Could every line of the data be printed exactly as it reads?

▼

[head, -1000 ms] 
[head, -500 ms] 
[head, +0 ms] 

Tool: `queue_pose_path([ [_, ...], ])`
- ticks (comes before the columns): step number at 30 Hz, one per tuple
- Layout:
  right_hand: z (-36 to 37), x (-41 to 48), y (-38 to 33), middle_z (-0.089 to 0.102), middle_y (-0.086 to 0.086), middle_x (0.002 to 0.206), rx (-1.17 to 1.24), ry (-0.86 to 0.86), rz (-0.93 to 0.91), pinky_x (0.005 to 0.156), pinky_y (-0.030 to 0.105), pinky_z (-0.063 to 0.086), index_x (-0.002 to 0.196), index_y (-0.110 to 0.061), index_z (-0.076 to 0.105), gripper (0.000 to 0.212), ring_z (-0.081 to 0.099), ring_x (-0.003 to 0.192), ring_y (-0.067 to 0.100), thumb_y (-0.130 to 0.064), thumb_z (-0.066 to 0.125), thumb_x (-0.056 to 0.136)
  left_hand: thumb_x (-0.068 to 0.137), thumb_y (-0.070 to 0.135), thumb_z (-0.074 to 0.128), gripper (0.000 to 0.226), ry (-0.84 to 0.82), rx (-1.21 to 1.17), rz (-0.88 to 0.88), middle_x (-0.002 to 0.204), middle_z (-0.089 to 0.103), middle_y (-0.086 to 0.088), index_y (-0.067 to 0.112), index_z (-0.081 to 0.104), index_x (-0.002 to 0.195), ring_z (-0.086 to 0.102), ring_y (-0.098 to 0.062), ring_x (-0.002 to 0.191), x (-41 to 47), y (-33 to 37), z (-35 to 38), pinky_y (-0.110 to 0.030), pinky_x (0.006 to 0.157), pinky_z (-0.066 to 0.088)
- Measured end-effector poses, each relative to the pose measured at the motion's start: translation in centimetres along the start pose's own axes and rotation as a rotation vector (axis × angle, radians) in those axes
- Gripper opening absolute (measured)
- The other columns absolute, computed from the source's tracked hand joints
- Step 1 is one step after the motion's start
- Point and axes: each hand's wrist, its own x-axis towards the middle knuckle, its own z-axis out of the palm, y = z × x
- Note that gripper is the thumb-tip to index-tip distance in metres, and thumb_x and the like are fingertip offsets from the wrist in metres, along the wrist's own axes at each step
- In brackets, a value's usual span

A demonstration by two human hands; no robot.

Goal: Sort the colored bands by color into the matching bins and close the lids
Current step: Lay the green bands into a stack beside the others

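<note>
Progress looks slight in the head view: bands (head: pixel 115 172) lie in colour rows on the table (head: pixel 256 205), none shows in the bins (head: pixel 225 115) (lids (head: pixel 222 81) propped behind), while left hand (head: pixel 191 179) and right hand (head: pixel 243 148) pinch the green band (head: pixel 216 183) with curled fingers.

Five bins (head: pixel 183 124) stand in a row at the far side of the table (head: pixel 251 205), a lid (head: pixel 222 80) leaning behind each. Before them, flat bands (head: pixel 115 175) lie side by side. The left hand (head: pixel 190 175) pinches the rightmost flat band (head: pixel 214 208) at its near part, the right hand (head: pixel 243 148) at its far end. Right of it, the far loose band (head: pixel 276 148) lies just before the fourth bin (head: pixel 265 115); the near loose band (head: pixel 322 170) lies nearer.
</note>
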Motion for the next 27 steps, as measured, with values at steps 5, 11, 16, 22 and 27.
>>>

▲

§ Solution to the problem:
[head, -1000 ms] 
[head, -500 ms] 
[head, +0 ms] 

Tool: `queue_pose_path([ [_, ...], ])`
- ticks (comes before the columns): step number at 30 Hz, one per tuple
- Layout:
  right_hand: z (-36 to 37), x (-41 to 48), y (-38 to 33), middle_z (-0.089 to 0.102), middle_y (-0.086 to 0.086), middle_x (0.002 to 0.206), rx (-1.17 to 1.24), ry (-0.86 to 0.86), rz (-0.93 to 0.91), pinky_x (0.005 to 0.156), pinky_y (-0.030 to 0.105), pinky_z (-0.063 to 0.086), index_x (-0.002 to 0.196), index_y (-0.110 to 0.061), index_z (-0.076 to 0.105), gripper (0.000 to 0.212), ring_z (-0.081 to 0.099), ring_x (-0.003 to 0.192), ring_y (-0.067 to 0.100), thumb_y (-0.130 to 0.064), thumb_z (-0.066 to 0.125), thumb_x (-0.056 to 0.136)
  left_hand: thumb_x (-0.068 to 0.137), thumb_y (-0.070 to 0.135), thumb_z (-0.074 to 0.128), gripper (0.000 to 0.226), ry (-0.84 to 0.82), rx (-1.21 to 1.17), rz (-0.88 to 0.88), middle_x (-0.002 to 0.204), middle_z (-0.089 to 0.103), middle_y (-0.086 to 0.088), index_y (-0.067 to 0.112), index_z (-0.081 to 0.104), index_x (-0.002 to 0.195), ring_z (-0.086 to 0.102), ring_y (-0.098 to 0.062), ring_x (-0.002 to 0.191), x (-41 to 47), y (-33 to 37), z (-35 to 38), pinky_y (-0.110 to 0.030), pinky_x (0.006 to 0.157), pinky_z (-0.066 to 0.088)
- Measured end-effector poses, each relative to the pose measured at the motion's start: translation in centimetres along the start pose's own axes and rotation as a rotation vector (axis × angle, radians) in those axes
- Gripper opening absolute (measured)
- The other columns absolute, computed from the source's tracked hand joints
- Step 1 is one step after the motion's start
- Point and axes: each hand's wrist, its own x-axis towards the middle knuckle, its own z-axis out of the palm, y = z × x
- Note that gripper is the thumb-tip to index-tip distance in metres, and thumb_x and the like are fingertip offsets from the wrist in metres, along the wrist's own axes at each step
- In brackets, a value's usual span

A demonstration by two human hands; no robot.

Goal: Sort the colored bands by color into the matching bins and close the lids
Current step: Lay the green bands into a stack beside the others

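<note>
Progress looks slight in the head view: bands (head: pixel 115 172) lie in colour rows on the table (head: pixel 256 205), none shows in the bins (head: pixel 225 115) (lids (head: pixel 222 81) propped behind), while left hand (head: pixel 191 179) and right hand (head: pixel 243 148) pinch the green band (head: pixel 216 183) with curled fingers.

Five bins (head: pixel 183 124) stand in a row at the far side of the table (head: pixel 251 205), a lid (head: pixel 222 80) leaning behind each. Before them, flat bands (head: pixel 115 175) lie side by side. The left hand (head: pixel 190 175) pinches the rightmost flat band (head: pixel 214 208) at its near part, the right hand (head: pixel 243 148) at its far end. Right of it, the far loose band (head: pixel 276 148) lies just before the fourth bin (head: pixel 265 115); the near loose band (head: pixel 322 170) lies nearer.
</note>
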Motion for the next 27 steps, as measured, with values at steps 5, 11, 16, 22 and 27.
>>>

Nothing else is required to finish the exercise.